A Joint Experimental and Theoretical Study of Cation−π Interactions:  Multiple-Decker Sandwich Complexes of Ferrocene with Alkali Metal Ions (Li⁺, Na⁺, K⁺, Rb⁺, Cs⁺)

A systematic study of cation−π interactions between alkali metal ions and the cyclopentadienyl ring of ferrocene is presented. The alkali metal (Li⁺, Na⁺, K⁺, Rb⁺, Cs⁺) salts of the ditopic mono(pyrazol-1-yl)borate ligand [1,1‘-fc(BMe₂pz)₂]^2- crystallize from dimethoxyethane as multiple-decker sandwich complexes with the M⁺ ions bound to the π faces of the ferrocene cyclopentadienyl rings in an η⁵ manner (fc = (C₅H₄)₂Fe; pz = pyrazolyl).

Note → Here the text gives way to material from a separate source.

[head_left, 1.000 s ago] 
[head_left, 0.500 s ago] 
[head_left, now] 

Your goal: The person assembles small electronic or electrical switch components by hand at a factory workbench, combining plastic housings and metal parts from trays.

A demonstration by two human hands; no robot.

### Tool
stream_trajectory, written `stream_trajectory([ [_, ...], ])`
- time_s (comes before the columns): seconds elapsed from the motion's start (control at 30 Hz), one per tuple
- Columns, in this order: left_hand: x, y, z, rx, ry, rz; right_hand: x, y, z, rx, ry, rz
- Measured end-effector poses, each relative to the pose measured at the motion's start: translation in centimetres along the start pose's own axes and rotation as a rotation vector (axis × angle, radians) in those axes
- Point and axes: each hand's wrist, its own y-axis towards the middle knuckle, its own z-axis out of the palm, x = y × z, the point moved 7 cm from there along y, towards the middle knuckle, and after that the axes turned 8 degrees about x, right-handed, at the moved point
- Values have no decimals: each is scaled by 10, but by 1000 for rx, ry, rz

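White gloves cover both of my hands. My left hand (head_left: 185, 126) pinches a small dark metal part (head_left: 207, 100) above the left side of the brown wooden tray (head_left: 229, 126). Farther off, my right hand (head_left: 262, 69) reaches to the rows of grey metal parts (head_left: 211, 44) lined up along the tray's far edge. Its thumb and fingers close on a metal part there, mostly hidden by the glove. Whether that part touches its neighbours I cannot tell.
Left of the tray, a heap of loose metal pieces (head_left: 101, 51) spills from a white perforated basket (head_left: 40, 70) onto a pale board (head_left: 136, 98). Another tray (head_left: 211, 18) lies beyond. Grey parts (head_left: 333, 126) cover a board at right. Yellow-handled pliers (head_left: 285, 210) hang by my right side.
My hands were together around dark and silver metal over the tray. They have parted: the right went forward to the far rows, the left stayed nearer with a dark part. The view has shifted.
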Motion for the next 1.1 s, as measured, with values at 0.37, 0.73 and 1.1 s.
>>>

X-ray crystallography of the lithium complex reveals discrete trimetallic entities with each lithium ion being coordinated by only one cyclopentadienyl ring. The sodium salt forms polyanionic zigzag chains where each Na⁺ ion bridges the cyclopentadienyl rings of two ferrocene moieties. Linear columns [−CpR−Fe−CpR−M⁺−CpR−Fe−CpR−M⁺−]_∞ (R = [−BMe₂pz]^-) are established by the K⁺, Rb⁺, and Cs⁺ derivatives in the solid state. According to DFT calculations, the binding enthalpies of M⁺−η⁵(ferrocene) model complexes are about 20% higher as compared to the corresponding M⁺−η⁶(benzene) aggregates when M⁺ = Li⁺ or Na⁺. For K⁺ and Rb⁺, the degree of cation−π interaction with both aromatics is about the same. The binding sequence along the M⁺−η⁵(ferrocene) series follows a classical electrostatic trend with the smaller ions being more tightly bound.